──────── STORED DATA
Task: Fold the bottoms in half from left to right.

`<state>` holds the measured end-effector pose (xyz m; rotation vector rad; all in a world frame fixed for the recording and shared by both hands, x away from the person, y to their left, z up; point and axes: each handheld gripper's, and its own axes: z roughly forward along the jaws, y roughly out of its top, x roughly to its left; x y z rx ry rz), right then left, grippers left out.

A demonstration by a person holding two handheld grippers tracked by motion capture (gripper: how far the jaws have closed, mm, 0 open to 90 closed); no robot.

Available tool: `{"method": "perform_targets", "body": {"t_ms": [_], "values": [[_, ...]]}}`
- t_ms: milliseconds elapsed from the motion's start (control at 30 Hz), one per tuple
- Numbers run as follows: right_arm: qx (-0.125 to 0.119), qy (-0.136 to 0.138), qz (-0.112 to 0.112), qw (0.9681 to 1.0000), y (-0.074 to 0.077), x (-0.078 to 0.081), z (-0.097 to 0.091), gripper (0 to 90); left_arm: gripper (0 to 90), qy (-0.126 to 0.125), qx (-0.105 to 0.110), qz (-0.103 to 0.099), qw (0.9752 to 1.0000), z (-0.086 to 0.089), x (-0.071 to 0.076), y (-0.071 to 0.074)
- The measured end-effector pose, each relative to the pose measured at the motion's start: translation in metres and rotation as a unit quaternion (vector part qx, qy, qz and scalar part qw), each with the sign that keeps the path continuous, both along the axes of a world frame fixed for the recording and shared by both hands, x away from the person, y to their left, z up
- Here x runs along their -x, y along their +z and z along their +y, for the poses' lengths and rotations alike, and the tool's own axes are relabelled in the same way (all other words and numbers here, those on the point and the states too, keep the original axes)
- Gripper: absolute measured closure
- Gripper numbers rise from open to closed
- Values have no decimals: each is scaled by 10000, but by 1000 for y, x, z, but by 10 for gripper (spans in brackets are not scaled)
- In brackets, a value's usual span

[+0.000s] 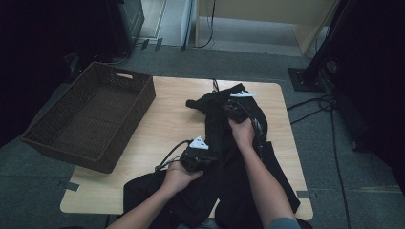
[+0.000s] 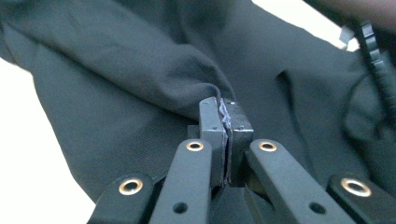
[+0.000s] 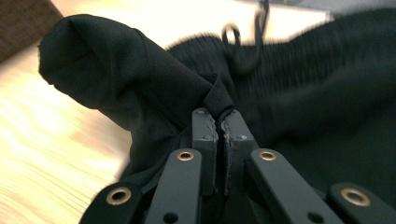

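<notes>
The high view looks forward and down from above the person's side onto the whole table (image 1: 162,119). Each gripper view sits close behind its own fingers (image 2: 212,121) (image 3: 205,130), facing along them. All three share the black garment (image 1: 229,143) (image 2: 140,70) (image 3: 116,79).

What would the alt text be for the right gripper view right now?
The right gripper is shut on a pinched fold of the black garment, lifting it above the wooden table. Behind it lie the garment's ribbed waistband and drawstring loop.
</notes>
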<state>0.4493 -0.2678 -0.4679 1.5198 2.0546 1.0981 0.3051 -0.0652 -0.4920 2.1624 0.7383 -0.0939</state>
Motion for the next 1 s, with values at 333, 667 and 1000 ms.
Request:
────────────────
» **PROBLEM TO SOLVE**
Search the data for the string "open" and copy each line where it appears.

» **ANSWER SPACE**
A demonstration by a person holding two handheld grippers tracked by motion capture (gripper: how far the jaws have closed, mm, 0 open to 90 closed); no robot.
- Gripper numbers rise from open to closed

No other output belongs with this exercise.